● Exercise data
* * * * *

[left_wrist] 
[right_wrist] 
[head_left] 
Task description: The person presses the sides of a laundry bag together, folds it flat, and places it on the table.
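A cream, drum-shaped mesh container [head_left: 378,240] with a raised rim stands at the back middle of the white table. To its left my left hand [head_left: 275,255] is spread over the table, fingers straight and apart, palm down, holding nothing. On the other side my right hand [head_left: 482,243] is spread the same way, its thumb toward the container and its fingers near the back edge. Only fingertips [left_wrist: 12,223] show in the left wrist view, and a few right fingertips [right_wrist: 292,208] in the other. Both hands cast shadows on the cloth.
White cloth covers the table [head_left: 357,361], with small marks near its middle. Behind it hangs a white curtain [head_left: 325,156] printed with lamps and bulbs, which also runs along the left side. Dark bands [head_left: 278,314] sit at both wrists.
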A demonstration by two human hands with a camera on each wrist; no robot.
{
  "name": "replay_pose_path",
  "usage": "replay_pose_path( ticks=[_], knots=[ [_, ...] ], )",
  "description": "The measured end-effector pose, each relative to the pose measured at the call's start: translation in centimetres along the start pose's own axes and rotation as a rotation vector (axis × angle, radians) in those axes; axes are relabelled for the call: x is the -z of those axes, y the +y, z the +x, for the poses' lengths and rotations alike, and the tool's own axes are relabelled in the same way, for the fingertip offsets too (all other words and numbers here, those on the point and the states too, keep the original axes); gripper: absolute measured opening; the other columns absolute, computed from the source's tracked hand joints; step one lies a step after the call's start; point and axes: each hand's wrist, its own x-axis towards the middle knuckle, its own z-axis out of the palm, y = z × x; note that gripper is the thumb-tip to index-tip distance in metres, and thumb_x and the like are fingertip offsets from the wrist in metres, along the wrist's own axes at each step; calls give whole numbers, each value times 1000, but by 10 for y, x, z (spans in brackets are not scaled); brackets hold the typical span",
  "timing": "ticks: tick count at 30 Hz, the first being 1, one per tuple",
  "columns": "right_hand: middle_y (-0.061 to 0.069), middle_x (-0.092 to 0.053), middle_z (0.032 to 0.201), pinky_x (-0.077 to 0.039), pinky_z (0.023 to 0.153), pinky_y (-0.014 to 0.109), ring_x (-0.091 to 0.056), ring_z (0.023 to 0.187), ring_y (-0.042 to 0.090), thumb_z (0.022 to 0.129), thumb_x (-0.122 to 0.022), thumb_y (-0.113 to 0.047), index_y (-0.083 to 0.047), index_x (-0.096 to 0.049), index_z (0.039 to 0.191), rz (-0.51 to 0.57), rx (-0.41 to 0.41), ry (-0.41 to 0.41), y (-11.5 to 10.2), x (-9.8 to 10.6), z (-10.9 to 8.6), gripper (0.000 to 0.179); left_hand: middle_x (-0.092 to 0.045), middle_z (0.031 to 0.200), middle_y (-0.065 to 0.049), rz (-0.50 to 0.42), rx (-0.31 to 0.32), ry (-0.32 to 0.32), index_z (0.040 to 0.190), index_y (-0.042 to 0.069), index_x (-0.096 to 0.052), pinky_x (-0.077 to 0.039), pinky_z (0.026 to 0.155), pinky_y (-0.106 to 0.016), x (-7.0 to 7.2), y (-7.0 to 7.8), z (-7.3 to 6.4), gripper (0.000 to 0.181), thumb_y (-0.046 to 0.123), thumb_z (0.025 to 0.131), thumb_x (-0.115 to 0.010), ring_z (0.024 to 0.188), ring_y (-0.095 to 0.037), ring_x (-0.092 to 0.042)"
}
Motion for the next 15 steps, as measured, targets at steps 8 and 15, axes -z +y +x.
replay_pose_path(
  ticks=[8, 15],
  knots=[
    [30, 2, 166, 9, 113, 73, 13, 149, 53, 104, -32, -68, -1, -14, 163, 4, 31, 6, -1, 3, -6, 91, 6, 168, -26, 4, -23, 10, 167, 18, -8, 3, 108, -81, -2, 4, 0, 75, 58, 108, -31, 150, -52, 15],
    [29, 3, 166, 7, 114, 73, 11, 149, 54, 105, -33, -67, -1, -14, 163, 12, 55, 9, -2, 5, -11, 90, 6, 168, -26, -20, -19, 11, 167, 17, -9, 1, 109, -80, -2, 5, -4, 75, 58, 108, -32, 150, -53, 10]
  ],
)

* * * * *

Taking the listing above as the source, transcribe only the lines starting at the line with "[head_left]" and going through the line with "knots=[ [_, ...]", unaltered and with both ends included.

[head_left] 
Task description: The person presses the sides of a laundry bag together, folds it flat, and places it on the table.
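A cream, drum-shaped mesh container [head_left: 378,240] with a raised rim stands at the back middle of the white table. To its left my left hand [head_left: 275,255] is spread over the table, fingers straight and apart, palm down, holding nothing. On the other side my right hand [head_left: 482,243] is spread the same way, its thumb toward the container and its fingers near the back edge. Only fingertips [left_wrist: 12,223] show in the left wrist view, and a few right fingertips [right_wrist: 292,208] in the other. Both hands cast shadows on the cloth.
White cloth covers the table [head_left: 357,361], with small marks near its middle. Behind it hangs a white curtain [head_left: 325,156] printed with lamps and bulbs, which also runs along the left side. Dark bands [head_left: 278,314] sit at both wrists.
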A demonstration by two human hands with a camera on each wrist; no robot.
{
  "name": "replay_pose_path",
  "usage": "replay_pose_path( ticks=[_], knots=[ [_, ...] ], )",

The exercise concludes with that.